PROBLEM TO WORK ON
Transcribe the data exactly, stopping after the "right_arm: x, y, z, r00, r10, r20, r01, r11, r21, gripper" line.

DATA TO PROCESS
=======

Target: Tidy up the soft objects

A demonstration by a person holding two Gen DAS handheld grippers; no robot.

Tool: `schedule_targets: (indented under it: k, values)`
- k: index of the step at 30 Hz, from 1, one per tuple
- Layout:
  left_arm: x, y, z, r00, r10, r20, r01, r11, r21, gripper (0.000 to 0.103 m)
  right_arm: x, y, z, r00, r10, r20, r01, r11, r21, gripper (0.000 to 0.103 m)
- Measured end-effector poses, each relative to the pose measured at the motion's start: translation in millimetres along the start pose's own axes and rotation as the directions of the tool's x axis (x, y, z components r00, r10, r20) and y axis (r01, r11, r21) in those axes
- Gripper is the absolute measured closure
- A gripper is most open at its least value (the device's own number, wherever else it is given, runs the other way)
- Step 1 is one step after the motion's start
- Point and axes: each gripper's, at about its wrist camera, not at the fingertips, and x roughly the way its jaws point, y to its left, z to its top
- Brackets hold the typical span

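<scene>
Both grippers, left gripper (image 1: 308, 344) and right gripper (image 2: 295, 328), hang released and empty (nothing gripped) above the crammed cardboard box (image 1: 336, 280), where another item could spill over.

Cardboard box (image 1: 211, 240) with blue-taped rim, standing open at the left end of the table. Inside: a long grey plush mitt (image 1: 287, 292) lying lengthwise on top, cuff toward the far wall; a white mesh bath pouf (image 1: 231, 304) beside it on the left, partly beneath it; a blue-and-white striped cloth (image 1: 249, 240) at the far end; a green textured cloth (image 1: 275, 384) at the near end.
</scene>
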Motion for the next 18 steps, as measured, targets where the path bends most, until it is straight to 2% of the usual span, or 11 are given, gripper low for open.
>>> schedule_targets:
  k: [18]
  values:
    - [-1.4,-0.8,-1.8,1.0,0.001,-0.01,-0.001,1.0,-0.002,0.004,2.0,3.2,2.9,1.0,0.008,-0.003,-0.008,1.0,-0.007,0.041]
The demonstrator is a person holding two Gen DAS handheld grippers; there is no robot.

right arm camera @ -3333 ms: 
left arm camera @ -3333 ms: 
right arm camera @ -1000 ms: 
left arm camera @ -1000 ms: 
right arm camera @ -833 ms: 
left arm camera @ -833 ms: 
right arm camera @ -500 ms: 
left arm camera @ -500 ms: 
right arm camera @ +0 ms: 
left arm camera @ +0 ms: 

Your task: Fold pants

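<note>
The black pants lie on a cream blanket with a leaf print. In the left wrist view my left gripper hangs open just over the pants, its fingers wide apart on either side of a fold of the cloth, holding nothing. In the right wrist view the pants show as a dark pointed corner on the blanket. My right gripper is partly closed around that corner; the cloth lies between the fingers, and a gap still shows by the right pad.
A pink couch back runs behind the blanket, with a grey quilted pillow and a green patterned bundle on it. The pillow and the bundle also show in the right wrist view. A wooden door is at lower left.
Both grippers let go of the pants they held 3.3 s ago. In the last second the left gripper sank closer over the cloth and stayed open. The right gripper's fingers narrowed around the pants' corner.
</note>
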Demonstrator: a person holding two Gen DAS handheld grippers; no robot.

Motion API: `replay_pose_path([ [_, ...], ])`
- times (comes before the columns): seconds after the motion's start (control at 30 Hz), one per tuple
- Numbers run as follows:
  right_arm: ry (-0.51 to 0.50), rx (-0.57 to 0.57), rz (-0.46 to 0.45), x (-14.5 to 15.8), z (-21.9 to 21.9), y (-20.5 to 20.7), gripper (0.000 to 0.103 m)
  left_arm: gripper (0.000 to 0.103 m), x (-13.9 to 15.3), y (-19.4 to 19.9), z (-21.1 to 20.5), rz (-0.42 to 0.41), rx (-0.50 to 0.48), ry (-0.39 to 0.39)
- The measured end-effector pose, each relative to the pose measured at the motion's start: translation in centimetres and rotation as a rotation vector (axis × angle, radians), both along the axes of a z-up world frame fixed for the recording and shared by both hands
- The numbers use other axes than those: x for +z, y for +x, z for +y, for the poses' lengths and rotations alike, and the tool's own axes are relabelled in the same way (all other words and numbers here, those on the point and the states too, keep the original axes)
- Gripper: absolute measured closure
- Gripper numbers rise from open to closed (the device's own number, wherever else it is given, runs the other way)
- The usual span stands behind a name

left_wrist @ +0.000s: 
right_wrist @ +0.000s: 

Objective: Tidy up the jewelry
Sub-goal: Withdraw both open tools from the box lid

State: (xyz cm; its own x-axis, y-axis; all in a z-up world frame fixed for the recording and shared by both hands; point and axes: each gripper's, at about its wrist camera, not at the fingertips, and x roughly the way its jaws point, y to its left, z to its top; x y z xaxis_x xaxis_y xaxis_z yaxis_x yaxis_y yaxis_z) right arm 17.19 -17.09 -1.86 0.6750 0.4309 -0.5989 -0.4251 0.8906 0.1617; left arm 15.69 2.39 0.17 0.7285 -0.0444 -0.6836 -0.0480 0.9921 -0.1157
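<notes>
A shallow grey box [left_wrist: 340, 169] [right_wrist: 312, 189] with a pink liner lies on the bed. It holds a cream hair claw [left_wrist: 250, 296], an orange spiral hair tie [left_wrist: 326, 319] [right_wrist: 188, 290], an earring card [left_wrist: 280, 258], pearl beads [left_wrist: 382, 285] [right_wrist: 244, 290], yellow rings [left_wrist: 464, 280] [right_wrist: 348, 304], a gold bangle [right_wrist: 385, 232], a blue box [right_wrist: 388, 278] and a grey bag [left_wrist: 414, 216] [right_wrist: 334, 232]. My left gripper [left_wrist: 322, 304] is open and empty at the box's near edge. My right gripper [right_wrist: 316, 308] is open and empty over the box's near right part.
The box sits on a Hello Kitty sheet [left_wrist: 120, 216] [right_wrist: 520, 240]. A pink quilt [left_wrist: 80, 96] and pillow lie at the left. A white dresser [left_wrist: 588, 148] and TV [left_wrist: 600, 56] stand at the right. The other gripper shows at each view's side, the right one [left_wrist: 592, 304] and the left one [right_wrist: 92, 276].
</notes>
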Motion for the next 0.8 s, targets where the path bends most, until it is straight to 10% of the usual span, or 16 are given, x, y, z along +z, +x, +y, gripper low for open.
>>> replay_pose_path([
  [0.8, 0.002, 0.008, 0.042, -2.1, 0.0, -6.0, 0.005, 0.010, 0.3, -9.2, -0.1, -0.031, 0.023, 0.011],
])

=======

RESULT OF THIS EXERCISE
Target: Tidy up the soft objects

A demonstration by a person holding two Gen DAS handheld grippers; no robot.

Tool: `schedule_targets: (indented under it: k, values)`
- k: index of the step at 30 Hz, from 1, one per tuple
- Layout:
  left_arm: x, y, z, r00, r10, r20, r01, r11, r21, gripper (0.000 to 0.103 m)
  right_arm: x, y, z, r00, r10, r20, r01, r11, r21, gripper (0.000 to 0.103 m)

There is nothing else to this exercise.